With German we use declensions while in French we don’t; in Dutch verbs are often put the end of the sentence, etc. For example, in the block programming language family, instead of writing instructions word by word, we use predetermined block that we assembly end to end. This is used by Scratch and Blockly, for example.

This paradigm was invented to make learning programming easier and is mostly designed for children or beginners. Using the object oriented programming language family, we can represent objects and concepts which can then be manipulated. Java, Python and C++ are examples of these. This paradigm facilitates the representation of processes and is used in many areas, from video games to business management tools.

In the web programming language family, we find a range of very different languages which are used to create and operate websites. The most basic, HTML, works using tags which describe where things should be located (text, images, frames, links, etc.) on a webpage. Every site uses it! Often, developers add CSS, which allows more complex formatting (colours, fonts, etc.).

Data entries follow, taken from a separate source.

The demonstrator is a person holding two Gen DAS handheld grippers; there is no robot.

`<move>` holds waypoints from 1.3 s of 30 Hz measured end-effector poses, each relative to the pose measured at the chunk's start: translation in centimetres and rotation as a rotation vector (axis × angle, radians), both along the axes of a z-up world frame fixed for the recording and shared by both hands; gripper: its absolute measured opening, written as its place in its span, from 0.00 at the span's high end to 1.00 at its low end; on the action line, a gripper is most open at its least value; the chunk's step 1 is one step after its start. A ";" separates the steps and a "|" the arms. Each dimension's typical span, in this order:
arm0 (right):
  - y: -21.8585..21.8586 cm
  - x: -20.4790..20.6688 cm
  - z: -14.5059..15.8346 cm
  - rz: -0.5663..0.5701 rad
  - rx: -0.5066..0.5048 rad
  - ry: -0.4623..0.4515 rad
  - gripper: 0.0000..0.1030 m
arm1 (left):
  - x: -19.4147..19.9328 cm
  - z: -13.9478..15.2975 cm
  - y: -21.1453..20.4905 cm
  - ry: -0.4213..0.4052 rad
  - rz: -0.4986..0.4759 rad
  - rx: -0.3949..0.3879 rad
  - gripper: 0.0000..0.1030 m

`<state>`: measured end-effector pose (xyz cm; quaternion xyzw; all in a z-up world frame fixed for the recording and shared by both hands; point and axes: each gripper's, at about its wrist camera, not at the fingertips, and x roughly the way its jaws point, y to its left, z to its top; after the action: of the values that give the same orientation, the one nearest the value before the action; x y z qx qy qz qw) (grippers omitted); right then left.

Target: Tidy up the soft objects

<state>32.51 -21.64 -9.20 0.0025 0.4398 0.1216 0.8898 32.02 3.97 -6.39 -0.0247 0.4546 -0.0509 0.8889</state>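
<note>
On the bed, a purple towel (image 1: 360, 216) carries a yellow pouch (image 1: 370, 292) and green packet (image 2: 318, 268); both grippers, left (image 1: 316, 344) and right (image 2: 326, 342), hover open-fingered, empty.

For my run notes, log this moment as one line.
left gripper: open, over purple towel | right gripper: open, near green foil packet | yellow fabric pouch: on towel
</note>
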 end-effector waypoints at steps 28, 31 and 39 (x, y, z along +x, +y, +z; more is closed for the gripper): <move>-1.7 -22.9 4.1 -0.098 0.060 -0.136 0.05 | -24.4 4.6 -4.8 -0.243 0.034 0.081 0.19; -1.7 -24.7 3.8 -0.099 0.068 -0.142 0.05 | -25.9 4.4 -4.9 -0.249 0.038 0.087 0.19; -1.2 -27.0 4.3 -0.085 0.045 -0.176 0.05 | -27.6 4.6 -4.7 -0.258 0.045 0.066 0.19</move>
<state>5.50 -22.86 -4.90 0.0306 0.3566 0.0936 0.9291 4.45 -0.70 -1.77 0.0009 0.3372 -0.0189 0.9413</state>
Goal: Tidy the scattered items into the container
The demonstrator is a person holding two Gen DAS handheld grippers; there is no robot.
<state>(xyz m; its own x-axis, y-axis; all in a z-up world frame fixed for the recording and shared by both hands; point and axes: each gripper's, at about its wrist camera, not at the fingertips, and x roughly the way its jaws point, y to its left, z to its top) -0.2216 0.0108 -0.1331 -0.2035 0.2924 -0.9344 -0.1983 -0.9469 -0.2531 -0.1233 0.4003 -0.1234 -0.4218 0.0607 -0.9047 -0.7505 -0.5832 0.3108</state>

These days, nearly every site adds Javascript too, also object oriented language, which means that things can be manipulated (images can be moved, videos and animations can be integrated, etc.) to add functionality to sites and make them feel more dynamic.

What are algorithms then ?

The majority of activities aiming to teach programming start by explaining the concept of an algorithm. This is for good reason: programs are collections of algorithms, sometimes very complex. But not all algorithms are programs…

Actually, an algorithm is a series of ordered instructions leading to the completion of a task. They come in many forms, the most common being cooking recipes. A recipe establishes a series of parameters (ingredients), relates a series of steps (cut, knead, cook, etc.) and leads to the completion of a task (preparing a dish).

IT programs are just one of writing, transmitting and using algorithms. These are used to perform highly varied tasks such as sorting, searching, sending data and many more.

And the code ? Coding is in a certain way storing information (for example, the text you are currently reading is coded in English). When we communicate using a method known only by a small number of people, this can be known as a secret code.

In IT, we are constantly storing, manipulating and decoding information, including instructions in programming languages. This is why we often call programs ‘code’ and programmers ‘coders’.

Some further basic ideas in programming

There are a number of concepts that are common to practically every programming language which you will discover as you complete the Scratch tutorials.

These are control structures : elements of code that mean that the feeding of instructions to the computer can be controlled and nuanced.


Very often, our actions depend on several parameters. If the weather is good, you might not take a jumper when you go out. Verifying a condition (‘if…then…’) means that only a part of the code will be executed when a certain condition or conditions are respected. It is also possible to introduce alternative code which would be executed when certain conditions are not used (‘si…then…else [i.e. otherwise]).


When using Scratch or participating in certain offline workshops, you will often need the same instruction to be repeated several times. So as to not write the same code over and over , we can run a loop which will instruct that one part of the code be executed several times (‘repeat…’). The number of times the code will be executed can depend on a condition (‘repeat…until…’), be fixed (‘repeat x times’) or be infinite (‘repeat forever’) and more.